Attività di sostegno dei BAMBINI con esperienza di tumore o malattia cronica grave

Sia che ne siano colpiti direttamente o abbiano esperienza della malattia grave in un familiare (esempio la mamma), i bambini dovrebbero essere valutati per il loro stato di disagio e supportati in maniera specifica. Dal punto di vista psicologico i pazienti tendono a non informare i loro figli, bambini o adolescenti, circa la malattia da cui sono affetti. Tale atteggiamento ‘protettivo’ può alimentare un crescente disagio psicologico nei figli, spesso con conseguenze a lungo termine, e modificare in senso negativo le capacità gestionali della intera famiglia rispetto alla malattia.
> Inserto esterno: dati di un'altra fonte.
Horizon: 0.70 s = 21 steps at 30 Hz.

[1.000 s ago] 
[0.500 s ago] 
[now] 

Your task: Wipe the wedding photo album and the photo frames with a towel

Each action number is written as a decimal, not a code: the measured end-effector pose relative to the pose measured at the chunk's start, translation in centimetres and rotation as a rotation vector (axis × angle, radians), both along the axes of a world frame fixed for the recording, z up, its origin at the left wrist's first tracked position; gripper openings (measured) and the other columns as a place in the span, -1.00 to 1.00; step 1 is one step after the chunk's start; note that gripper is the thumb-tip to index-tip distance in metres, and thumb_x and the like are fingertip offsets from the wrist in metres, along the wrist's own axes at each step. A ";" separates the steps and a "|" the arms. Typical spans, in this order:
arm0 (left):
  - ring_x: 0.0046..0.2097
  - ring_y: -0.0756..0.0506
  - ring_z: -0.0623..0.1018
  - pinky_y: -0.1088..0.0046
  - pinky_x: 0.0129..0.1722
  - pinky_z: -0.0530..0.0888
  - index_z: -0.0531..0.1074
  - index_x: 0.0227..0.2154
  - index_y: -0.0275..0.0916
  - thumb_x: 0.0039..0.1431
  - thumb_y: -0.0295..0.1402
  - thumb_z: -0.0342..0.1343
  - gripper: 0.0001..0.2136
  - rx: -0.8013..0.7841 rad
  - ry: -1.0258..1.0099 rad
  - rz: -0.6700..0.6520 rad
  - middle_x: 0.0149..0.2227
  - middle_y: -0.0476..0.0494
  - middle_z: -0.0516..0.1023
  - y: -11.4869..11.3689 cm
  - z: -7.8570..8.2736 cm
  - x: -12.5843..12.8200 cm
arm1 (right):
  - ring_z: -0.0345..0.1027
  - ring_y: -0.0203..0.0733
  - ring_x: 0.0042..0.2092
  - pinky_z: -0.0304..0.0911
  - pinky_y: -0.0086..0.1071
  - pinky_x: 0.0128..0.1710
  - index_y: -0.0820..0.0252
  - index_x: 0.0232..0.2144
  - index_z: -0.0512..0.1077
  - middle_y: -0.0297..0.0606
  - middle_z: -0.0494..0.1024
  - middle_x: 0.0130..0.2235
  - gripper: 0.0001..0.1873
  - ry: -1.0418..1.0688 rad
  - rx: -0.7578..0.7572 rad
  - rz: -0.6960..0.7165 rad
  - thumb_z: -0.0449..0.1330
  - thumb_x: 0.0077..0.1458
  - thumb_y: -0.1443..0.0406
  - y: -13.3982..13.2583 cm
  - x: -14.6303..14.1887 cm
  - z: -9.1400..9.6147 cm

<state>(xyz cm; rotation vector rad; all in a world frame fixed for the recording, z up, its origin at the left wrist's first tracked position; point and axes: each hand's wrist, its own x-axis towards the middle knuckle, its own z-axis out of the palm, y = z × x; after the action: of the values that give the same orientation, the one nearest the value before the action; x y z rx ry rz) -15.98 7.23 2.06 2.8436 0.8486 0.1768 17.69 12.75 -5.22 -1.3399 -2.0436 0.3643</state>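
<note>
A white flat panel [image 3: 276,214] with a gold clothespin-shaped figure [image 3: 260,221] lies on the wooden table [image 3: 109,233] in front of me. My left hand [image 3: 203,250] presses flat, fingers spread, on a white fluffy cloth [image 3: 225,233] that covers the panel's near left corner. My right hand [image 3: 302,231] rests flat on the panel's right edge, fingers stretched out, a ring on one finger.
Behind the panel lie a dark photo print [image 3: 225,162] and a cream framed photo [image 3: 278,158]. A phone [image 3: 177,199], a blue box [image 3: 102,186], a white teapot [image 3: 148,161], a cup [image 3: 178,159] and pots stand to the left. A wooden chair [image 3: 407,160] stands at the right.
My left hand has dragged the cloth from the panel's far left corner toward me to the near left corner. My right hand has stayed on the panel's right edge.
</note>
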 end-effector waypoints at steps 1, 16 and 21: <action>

Verrà proposta un’attività di supporto psicologico che fornirà ai genitori strumenti per migliorare la loro capacità di comunicare con i figli e ai figli minori stimoli per intercettare e favorire l’elaborazione del distress collegato alla malattia.

Per i più piccoli saranno promossi Interventi Assistiti con gli Animali (IAA) genericamente indicati con il termine “Pet Therapy”.

Gli animali domestici svolgono un importante ruolo di mediatori nei processi terapeutico-riabilitativi e educativi e numerose sono le evidenze scientifiche che ne dimostrano l’efficacia. Il privilegio detenuto dall'animale consiste nell'essere un “acceleratore di relazioni umane”, grazie alle sue capacità di relazionarsi con l'uomo, attraverso una comunicazione non verbale spontanea e istintuale, della quale non fanno parte meccanismi psicologici difensivi, quali la negazione o la falsificazione, frequenti invece nella comunicazione tra gli uomini; l’animale stabilisce quindi con il mondo esterno rapporti diretti, lineari e sinceri, percepiti come non minacciosi dall'uomo che allo stesso tempo è stimolato dall’animale a interagire con lui. In particolare, un cane può essere in grado di attrarre l'attenzione di una persona disorientata o in condizioni di disagio e grazie alla sua tendenza a donare e ricevere affetto in modo incondizionato, soddisfa nell’uomo il bisogno di affetto e di relazione “interpersonale” e crea quindi le basi per un buon equilibrio psicofisico. Il progetto prevede interventi, in collaborazione con il professionista psicologo, con l’utilizzo di cani, opportunamente addestrati, accompagnati da personale specializzato in IAA e si rivolge prevalentemente a bambini, fino ai 12 anni, ammalati di tumore o in situazione di disagio per un genitore o familiare con patologia grave. Sono previsti degli incontri di gruppo o individuali che si svolgeranno nella sede dell’Associazione o, all’occorrenza, a domicilio.